Conflicting Gulf messages to resolve atomic crisis

ABU DHABI (AP) — Gulf officials sent conflicting messages about a new diplomatic initiative by Arab countries of the region to help resolve the dispute over Iran’s controversial nuclear programme.

Iran was at the top of the agenda in a flurry of meetings held separately Monday between Gulf foreign ministry officials and their Russian and German counterparts.
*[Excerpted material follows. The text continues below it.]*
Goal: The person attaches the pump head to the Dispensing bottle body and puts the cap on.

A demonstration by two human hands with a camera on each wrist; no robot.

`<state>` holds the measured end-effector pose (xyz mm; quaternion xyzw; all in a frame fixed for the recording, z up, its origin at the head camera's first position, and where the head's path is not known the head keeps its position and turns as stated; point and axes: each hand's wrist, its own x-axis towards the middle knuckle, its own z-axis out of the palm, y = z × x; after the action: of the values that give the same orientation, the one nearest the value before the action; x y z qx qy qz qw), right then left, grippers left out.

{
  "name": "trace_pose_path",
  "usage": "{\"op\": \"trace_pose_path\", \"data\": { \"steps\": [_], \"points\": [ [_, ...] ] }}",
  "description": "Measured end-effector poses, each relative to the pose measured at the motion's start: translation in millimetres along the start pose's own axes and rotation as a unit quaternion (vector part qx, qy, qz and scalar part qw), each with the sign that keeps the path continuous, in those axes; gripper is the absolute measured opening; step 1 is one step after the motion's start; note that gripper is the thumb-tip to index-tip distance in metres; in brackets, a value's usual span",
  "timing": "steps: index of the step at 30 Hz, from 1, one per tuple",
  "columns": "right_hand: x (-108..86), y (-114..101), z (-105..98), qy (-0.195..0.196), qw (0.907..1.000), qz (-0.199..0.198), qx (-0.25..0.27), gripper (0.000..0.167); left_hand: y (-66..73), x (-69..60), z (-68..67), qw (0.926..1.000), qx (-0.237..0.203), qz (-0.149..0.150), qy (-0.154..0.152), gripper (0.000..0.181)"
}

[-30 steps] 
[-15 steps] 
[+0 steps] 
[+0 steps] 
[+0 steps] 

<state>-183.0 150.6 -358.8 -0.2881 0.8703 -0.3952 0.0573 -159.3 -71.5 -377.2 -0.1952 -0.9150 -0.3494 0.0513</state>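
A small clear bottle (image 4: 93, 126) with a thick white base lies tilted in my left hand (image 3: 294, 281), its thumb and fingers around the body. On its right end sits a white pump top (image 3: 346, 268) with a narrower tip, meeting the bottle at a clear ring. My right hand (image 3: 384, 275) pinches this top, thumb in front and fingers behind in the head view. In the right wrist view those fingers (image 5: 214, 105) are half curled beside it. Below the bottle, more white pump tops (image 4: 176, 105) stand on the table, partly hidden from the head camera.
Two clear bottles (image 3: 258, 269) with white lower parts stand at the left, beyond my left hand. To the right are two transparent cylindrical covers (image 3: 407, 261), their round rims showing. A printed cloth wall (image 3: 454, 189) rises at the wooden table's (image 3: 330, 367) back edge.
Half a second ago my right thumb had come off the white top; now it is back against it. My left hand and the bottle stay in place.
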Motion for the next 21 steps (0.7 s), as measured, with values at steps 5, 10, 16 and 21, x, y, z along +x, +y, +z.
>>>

Speaking to reporters in Abu Dhabi late Monday, Emirates Foreign Minister Sheikh Abdullah Ben Zayed Al Nahyan said the Gulf Cooperation Council, a group of the region’s Arab countries, planned to send a “significant” delegation to Tehran to relay concerns over the Islamic Republic’s nuclear programme. “We appointed a significant Omani delegation … to relay to Iran the extent of our concerns (regarding their nuclear programme). There are worries, no doubt,” Abdullah said after meeting briefly with visiting German Foreign Minister Frank-Walter Steinmeier.
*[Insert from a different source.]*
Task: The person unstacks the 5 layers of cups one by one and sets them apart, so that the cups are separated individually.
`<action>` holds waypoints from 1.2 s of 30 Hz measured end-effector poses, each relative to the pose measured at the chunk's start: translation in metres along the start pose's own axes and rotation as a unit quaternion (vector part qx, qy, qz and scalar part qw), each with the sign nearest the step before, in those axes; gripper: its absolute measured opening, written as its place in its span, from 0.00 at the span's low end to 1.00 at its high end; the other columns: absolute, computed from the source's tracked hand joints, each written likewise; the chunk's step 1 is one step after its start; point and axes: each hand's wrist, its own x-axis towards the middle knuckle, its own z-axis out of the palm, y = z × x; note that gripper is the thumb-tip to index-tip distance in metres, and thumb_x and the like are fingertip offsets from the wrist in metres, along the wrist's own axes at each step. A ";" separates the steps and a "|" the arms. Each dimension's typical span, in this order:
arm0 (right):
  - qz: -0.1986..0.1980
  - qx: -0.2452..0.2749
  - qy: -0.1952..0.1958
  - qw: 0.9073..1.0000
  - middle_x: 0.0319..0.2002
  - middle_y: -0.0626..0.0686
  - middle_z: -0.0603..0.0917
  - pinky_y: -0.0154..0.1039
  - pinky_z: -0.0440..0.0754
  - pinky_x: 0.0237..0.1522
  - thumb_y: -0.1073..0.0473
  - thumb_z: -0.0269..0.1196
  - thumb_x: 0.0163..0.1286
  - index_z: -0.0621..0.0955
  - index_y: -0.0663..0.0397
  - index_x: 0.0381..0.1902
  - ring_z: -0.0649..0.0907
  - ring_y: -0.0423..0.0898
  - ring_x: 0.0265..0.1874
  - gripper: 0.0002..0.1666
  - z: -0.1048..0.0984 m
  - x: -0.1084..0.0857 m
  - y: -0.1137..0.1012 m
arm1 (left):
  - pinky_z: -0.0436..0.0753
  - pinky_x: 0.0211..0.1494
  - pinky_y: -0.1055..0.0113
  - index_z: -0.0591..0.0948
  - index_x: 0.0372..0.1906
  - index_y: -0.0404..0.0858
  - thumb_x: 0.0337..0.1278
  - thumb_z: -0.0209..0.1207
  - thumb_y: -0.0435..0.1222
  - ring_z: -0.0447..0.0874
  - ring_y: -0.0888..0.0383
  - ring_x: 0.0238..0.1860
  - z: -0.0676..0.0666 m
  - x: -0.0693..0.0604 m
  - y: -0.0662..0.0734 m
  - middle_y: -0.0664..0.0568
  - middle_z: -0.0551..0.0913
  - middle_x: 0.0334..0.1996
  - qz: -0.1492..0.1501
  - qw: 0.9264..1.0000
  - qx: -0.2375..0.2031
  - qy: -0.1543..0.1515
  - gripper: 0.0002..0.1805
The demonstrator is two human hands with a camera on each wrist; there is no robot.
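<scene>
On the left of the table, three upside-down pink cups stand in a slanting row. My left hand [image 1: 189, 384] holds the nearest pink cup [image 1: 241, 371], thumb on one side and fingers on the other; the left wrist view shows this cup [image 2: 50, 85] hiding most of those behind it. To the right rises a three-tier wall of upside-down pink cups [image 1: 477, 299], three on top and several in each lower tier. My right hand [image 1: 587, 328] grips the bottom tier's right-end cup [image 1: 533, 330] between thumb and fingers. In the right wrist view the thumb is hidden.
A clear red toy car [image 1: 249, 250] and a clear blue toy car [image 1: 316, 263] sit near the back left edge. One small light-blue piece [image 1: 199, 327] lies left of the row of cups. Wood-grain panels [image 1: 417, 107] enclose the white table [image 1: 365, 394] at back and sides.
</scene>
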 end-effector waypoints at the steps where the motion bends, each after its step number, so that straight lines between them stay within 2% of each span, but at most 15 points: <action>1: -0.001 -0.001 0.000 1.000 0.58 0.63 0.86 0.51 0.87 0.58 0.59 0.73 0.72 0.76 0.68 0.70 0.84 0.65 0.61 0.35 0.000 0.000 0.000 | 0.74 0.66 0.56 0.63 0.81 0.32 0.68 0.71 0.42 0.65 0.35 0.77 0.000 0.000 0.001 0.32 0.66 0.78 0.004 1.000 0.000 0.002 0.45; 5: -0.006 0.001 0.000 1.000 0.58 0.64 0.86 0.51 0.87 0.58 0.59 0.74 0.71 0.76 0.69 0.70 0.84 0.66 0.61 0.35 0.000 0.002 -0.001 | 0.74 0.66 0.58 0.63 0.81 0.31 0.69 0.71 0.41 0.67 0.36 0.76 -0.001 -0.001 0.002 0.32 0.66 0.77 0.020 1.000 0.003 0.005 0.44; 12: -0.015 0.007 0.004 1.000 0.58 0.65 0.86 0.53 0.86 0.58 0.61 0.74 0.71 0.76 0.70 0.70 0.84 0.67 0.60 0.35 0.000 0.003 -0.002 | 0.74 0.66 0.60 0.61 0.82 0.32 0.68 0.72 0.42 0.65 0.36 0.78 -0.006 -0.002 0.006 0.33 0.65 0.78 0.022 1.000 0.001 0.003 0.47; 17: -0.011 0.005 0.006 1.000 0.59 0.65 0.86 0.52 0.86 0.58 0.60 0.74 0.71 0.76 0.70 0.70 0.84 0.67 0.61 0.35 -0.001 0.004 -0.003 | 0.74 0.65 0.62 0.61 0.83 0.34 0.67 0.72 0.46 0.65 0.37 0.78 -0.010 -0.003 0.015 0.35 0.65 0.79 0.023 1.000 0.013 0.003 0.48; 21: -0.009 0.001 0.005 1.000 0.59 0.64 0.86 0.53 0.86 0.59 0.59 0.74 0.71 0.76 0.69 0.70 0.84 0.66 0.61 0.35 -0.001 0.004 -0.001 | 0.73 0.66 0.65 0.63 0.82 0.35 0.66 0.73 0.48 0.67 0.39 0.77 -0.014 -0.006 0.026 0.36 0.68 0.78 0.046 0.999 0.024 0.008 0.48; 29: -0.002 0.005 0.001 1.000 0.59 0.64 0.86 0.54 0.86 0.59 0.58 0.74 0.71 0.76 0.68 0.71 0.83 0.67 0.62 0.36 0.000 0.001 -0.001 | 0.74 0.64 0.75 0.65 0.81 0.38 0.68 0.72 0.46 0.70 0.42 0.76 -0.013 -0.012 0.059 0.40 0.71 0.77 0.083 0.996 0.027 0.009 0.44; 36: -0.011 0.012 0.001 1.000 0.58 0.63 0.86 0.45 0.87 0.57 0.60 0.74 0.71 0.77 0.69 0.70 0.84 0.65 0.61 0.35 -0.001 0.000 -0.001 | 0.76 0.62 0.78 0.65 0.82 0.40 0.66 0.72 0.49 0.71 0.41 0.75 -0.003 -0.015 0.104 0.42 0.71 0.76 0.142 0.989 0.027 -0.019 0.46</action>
He did not provide any further details on when the delegation would travel to Tehran. But at an earlier news conference in the Omani capital of Muscat, Omani Foreign Minister Youssef Al Alawi denied reports that he would represent the GCC in Tehran, and said there were no plans to send a delegation to Iran anytime soon. “I personally am planning no direct contact with Tehran.

Those are just ideas,” Al Alawi said at a news conference after a meeting with Steinmeier.
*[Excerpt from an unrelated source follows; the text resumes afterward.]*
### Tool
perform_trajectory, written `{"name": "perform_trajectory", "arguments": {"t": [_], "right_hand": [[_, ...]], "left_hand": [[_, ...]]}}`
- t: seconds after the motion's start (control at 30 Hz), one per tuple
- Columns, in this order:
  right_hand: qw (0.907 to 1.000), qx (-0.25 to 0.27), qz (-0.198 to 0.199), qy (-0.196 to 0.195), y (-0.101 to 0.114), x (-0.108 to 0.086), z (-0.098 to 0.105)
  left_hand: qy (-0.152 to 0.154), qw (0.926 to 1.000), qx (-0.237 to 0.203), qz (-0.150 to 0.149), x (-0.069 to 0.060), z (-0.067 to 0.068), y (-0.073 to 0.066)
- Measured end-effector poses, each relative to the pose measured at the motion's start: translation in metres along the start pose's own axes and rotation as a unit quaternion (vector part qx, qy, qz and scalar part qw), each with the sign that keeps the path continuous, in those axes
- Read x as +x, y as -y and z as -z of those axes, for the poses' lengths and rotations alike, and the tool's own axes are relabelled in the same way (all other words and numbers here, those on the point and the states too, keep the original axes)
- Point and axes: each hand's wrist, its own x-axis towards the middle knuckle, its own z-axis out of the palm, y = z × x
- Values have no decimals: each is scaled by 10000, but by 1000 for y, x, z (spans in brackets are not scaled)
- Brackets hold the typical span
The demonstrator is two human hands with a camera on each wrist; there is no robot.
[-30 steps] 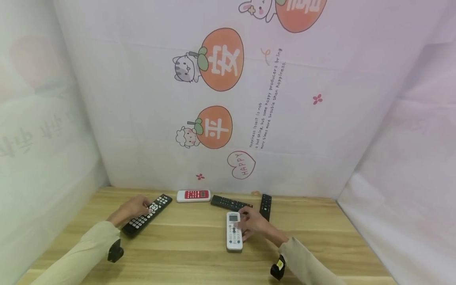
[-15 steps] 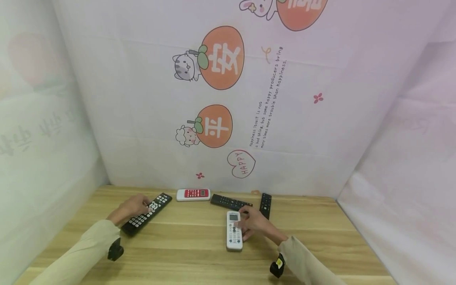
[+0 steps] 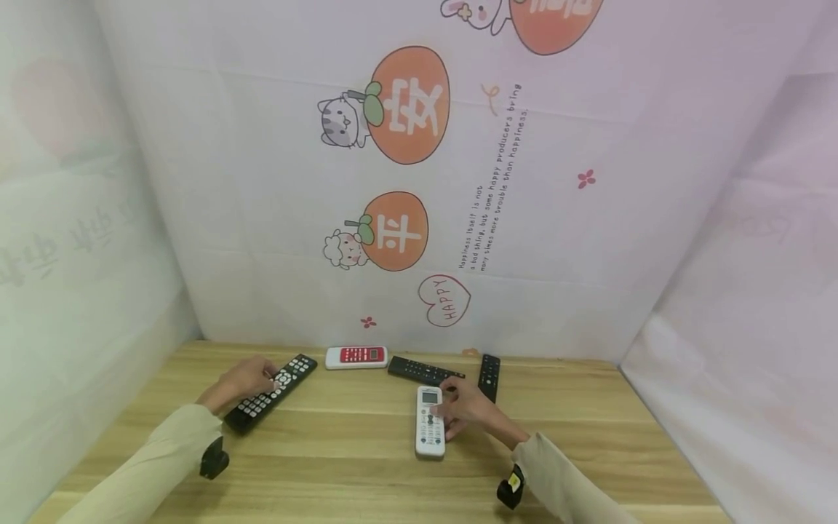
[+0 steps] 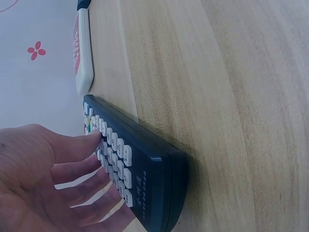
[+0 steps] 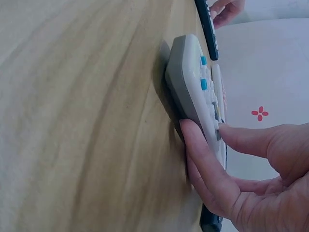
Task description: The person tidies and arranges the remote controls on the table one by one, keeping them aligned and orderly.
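On the left of the table in the head view, my left hand (image 3: 245,381) grips a large black remote (image 3: 247,416) that lies slanted. The left wrist view shows the hand (image 4: 43,174) with its thumb on the white buttons and its fingers along the far edge of the remote (image 4: 157,174). My right hand (image 3: 470,407) holds a white remote (image 3: 430,440) right of centre, screen end toward the wall. In the right wrist view, that hand (image 5: 260,188) has its thumb on the button face and fingers at the side edge of the remote (image 5: 186,82).
By the back wall lie a white-and-red remote (image 3: 334,358) and a black remote (image 3: 412,370), whose right end is near my right fingers. Another black remote (image 3: 488,375) lies behind my right hand. Printed cloth walls (image 3: 262,218) stand around the wooden table (image 3: 340,480).
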Motion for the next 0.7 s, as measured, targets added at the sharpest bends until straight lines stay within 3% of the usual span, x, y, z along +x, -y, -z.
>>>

“A Tehran visit on behalf of the GCC is not on the agenda,” he added.

There was no immediate explanation for the conflicting statements.

Steinmeier, on a regional tour that has so far taken him to Oman, Kuwait and the United Arab Emirates, hopes to enlist Gulf support in encouraging Iran to reach a compromise on its hotly disputed nuclear programme.

The five UN Security Council nations, plus Germany, are working on a draft proposal that would offer Iran an end to council pressure and offer economic incentives if Tehran agrees to suspend uranium enrichment. But if Iran refuses, it would face sanctions backed by the threat of force.

Steinmeier told reporters in Abu Dhabi Monday that the international community “cannot exclude” the possibility that Iran is pursuing nuclear weapons, even though UN inspectors have not found much evidence to support the claim.

Steinmeier also said Gulf officials from the three countries he has so far visited “are in complete agreement.” In Saudi Arabia Monday, the GCC secretary general met the Russian foreign minister to explore diplomatic solutions to Iran’s nuclear ambitions, one day after the Saudi and Russian foreign ministers rejected the idea of imposing sanctions on Iran.

Abdul Rahman Al Attiyah reiterated a GCC call to spare no effort to clear the region of any weapons of mass destruction, and nuclear weapons in particular.

Late Sunday, Prince Saud Al Faisal, Saudi Arabia’s longtime foreign minister, held a news conference with his Russian counterpart in which both officials rejected imposing any sanctions on Iran.